I was having dinner with the one and only Mike Farber – a giant, a Mount Rushmore guy – and we were talking about Halls of Fame.
He brought it up, a point made by another guy and for the life of me I can’t remember who it was, who said, in so many words: “Can you write the definitive history of the sport during Player X’s time without mentioning him? If you can’t, he has to be in the Hall.”
And since Yao was the first non-North American ever chosen No. 1 overall, the face of nation, an icon, and whatever else, I don’t think you can possibly write the last 10 years of basketball without mentioning him.
Know what would make this heat more tolerable?
Speaking of the mail:
Q: Re: Roberto Alomar best athlete to ever play in Toronto
Hi Doug, you pose an interesting question here. I'm not certain about the ramifications you're putting on this, but my only argument would have to be Hakeem Olajuwan.
When in Toronto it is obvious that he was at the end of his career, and we did not witness him in his prime, but he surely a more impressive career than Roberto's.

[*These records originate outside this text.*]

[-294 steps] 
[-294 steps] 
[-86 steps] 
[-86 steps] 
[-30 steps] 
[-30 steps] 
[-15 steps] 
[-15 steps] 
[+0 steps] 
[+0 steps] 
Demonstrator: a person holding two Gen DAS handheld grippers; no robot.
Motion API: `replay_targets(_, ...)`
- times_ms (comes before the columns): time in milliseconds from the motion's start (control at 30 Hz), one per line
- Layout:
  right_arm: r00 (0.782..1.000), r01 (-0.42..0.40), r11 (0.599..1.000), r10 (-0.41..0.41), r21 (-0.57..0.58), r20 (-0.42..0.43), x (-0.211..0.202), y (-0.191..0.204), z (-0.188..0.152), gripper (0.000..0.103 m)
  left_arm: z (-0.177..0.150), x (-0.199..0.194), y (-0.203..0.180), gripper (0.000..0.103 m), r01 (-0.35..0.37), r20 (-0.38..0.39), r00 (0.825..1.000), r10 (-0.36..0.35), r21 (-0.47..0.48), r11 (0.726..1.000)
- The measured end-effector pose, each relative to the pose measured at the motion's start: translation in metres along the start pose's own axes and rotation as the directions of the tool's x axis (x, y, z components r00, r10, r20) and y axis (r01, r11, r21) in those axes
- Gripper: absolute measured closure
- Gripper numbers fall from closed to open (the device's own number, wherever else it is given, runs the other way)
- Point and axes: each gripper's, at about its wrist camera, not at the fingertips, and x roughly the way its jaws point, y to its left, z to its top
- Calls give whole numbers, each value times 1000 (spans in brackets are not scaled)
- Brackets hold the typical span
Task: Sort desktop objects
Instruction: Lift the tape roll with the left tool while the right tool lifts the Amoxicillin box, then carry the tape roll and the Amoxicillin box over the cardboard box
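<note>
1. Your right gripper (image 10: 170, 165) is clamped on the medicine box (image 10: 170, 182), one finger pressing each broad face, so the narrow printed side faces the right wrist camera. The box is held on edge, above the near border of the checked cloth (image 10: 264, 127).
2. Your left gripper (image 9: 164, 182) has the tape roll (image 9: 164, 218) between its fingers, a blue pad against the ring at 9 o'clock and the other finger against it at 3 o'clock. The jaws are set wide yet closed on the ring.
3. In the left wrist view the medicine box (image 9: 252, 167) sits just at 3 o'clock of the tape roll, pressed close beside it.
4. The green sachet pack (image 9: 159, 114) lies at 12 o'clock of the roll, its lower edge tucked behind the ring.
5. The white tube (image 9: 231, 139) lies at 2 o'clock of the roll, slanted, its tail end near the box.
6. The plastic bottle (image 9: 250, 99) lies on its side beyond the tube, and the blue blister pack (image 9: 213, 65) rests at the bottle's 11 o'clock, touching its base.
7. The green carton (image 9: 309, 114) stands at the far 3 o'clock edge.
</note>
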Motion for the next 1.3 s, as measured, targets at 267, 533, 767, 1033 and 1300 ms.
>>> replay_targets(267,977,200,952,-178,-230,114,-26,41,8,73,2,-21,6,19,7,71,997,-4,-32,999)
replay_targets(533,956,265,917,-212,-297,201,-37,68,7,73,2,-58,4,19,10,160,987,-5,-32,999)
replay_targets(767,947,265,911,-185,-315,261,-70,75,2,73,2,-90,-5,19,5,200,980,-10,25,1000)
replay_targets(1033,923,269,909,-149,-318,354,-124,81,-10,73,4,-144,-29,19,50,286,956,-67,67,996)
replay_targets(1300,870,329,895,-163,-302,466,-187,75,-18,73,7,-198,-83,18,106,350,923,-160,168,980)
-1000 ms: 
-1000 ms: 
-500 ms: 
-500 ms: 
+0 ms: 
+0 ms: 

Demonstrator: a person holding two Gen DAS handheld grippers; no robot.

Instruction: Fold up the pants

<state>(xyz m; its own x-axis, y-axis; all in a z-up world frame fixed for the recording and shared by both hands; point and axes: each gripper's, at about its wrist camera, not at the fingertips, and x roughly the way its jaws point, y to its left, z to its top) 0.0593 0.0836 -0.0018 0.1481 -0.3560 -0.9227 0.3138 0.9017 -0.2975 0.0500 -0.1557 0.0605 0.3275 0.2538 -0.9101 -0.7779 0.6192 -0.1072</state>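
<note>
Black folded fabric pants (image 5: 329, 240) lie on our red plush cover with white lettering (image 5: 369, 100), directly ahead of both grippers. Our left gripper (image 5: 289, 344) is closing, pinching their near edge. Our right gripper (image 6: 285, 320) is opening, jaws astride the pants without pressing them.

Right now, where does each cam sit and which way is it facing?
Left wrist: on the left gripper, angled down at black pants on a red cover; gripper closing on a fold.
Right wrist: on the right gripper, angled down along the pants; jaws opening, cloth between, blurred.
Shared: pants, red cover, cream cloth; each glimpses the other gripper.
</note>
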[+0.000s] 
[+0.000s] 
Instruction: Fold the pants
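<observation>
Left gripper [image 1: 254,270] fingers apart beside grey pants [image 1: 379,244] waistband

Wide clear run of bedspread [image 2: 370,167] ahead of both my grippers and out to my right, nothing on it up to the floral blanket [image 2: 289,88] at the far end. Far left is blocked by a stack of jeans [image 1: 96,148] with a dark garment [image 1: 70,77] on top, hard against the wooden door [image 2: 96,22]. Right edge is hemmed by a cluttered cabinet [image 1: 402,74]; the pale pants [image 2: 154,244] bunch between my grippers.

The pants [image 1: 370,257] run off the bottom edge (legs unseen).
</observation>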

Again I'm not sure if there's any rules to this, but that's my argument.
Drew F, Oshawa
A: The Dream’s an interesting topic when it comes to that whole discussion because he was, simply, a shell of his former self when he got here.
A good signing – he seemed to be the kind of veteran who would help an excellent youngish team over the top – one of the bigger issues, as it turns out, was that he and Lenny Wilkens didn’t quite get along all that well, an issue that dated back to the 1996 Olympics.
Anyway, if you want to take total career achievements into consideration and not limit it to only the years in Toronto, I think you can absolutely make the case for him being the best ever.
But when it comes to what the guys actually did when in a Toronto uniform, Hakeem’s way down the list.